The rise of multi-modal search requests from users has highlighted the importance of multi-modal retrieval (i.e. image-to-text or text-to-image retrieval), yet the more complex task of image-to-multi-modal retrieval, crucial for many industry applications, remains under-explored. To address this gap and promote further research, we introduce and define the concept of Image-to-Multi-Modal Retrieval (IMMR), a process designed to retrieve rich multi-modal (i.e. image and text) documents based on image queries. We focus on representation learning for IMMR and analyze three key challenges for it: 1) skewed data and noisy label in real-world industrial data, 2) the information-inequality between image and text modality of documents when learning representations, 3) effective and efficient training in large-scale industrial contexts. To tackle the above challenges, we propose a novel framework named organizing categories and learning by classification for retrieval (OCLEAR). It consists of three components: 1) a novel category-oriented data governance scheme coupled with a large-scale classification-based learning paradigm, which handles the skewed and noisy data from a data perspective. 2) model architecture specially designed for multi-modal learning, where information-inequality between image and text modality of documents is considered for modality fusion. 3) a hybrid parallel training approach for tackling large-scale training in industrial scenario. The proposed framework achieves SOTA performance on public datasets and has been deployed in a real-world industrial e-commence system, leading to significant business growth. Code will be made publicly available.

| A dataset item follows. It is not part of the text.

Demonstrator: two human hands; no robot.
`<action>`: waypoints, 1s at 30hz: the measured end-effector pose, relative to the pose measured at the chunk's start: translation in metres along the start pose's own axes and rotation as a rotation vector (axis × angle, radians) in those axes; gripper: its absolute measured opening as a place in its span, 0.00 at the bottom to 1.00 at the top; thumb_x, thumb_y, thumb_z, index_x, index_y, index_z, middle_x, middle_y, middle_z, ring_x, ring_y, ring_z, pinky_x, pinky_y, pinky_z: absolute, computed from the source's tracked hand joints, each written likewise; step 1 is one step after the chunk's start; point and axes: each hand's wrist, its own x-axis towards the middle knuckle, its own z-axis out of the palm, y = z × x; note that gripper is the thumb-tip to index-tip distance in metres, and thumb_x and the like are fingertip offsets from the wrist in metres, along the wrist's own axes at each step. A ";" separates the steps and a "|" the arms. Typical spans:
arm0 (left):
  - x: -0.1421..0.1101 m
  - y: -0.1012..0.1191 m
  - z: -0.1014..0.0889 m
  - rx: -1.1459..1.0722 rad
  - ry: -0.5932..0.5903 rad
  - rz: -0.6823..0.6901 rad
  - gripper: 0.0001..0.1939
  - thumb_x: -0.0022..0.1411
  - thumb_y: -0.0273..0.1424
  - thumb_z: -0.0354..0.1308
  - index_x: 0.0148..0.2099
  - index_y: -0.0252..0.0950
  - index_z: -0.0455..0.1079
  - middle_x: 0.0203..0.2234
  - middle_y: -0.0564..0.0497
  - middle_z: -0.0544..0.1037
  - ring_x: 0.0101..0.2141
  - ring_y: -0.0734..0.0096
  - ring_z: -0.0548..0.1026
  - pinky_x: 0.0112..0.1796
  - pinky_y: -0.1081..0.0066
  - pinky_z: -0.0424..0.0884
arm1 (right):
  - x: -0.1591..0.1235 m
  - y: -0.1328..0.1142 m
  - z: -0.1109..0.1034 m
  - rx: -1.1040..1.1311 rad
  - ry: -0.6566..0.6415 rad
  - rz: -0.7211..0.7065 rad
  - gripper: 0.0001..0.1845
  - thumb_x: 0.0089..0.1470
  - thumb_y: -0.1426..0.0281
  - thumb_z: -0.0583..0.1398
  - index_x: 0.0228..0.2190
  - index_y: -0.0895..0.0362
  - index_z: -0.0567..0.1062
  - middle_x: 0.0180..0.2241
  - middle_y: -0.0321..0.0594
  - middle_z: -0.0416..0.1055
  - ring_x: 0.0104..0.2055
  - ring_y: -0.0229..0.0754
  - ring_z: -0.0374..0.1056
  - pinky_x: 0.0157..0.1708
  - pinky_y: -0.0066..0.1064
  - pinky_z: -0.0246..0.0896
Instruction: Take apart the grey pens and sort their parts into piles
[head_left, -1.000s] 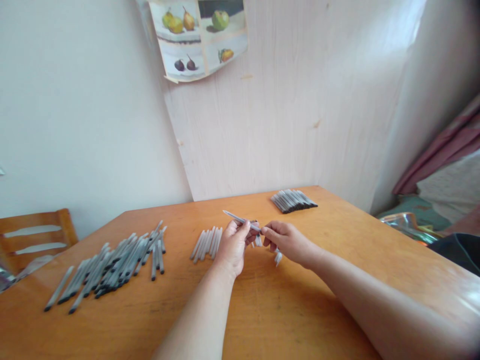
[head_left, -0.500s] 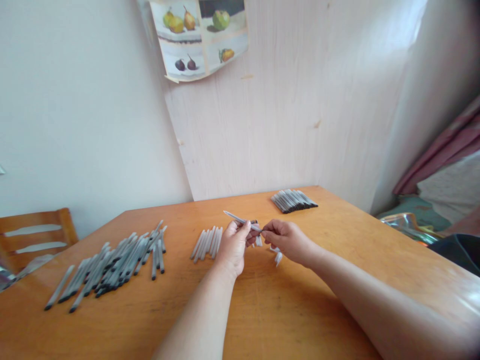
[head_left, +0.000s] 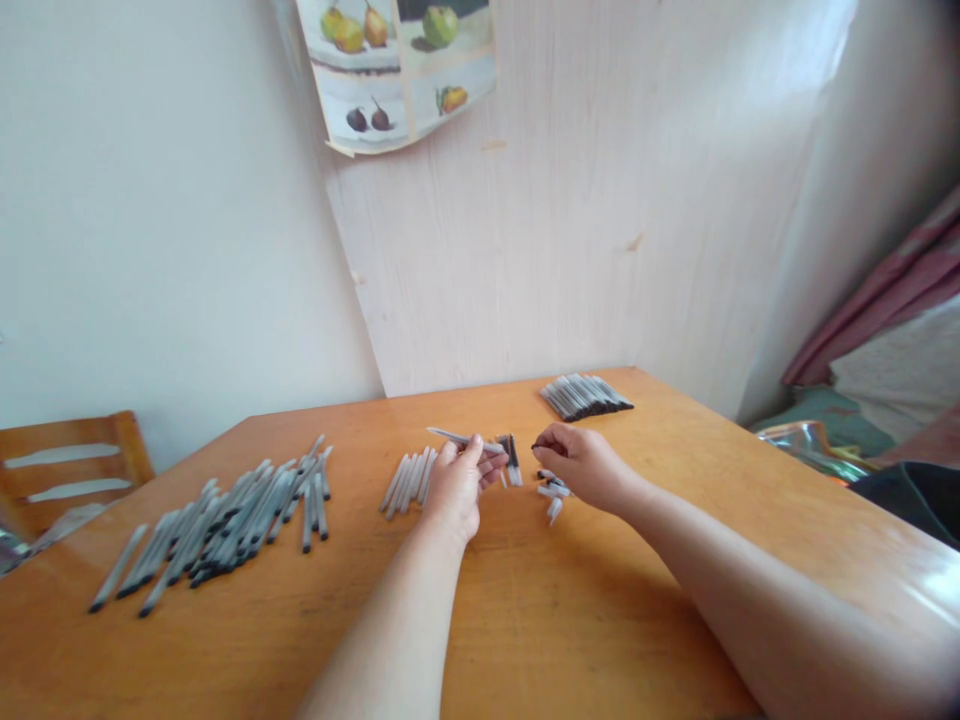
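With our left hand (head_left: 454, 492) pinching a pen (head_left: 448, 436) and our right hand (head_left: 583, 464) a small dark piece (head_left: 535, 447), we best steady the pen toward the far-left corner of the table (head_left: 487, 620).

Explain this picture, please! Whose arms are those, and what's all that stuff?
No robot here, just a person with a camera worn on their head. Their bare left hand holds a slim, pale, pointed stick; the bare right hand pinches a tiny dark piece. On the orange-brown wooden table lie a messy heap of grey, black-ended sticks on the left, a row of whitish sticks by the left hand, and more grey-and-black sticks near the far edge.
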 end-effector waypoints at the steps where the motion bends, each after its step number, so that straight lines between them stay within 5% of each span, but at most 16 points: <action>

翻译：用户对多模态搜索需求的增长凸显了多模态检索（即图像到文本或文本到图像检索）的重要性，然而，对于许多工业应用至关重要的、更为复杂的图像到多模态检索任务仍未得到充分探索。为弥补这一空白并推动进一步研究，我们引入并定义了图像到多模态检索的概念，这是一个旨在基于图像查询检索丰富的多模态（即图像和文本）文档的过程。我们专注于IMMR的表示学习，并分析了其面临的三个关键挑战：1）现实世界工业数据中的偏态数据和噪声标签，2）在学习表示时文档图像与文本模态之间的信息不平等，3）大规模工业场景下有效且高效的训练。为应对上述挑战，我们提出了一个名为“通过组织类别与分类学习进行检索”的新框架。它包含三个组成部分：1）一种新颖的面向类别的数据治理方案，结合大规模基于分类的学习范式，从数据角度处理偏态和噪声数据。2）专为多模态学习设计的模型架构，其中在模态融合时考虑了文档图像与文本模态之间的信息不平等。3）一种混合并行训练方法，用于应对工业场景中的大规模训练。所提出的框架在公共数据集上实现了最先进的性能，并已部署在真实的工业电子商务系统中，带来了显著的业务增长。代码将公开提供。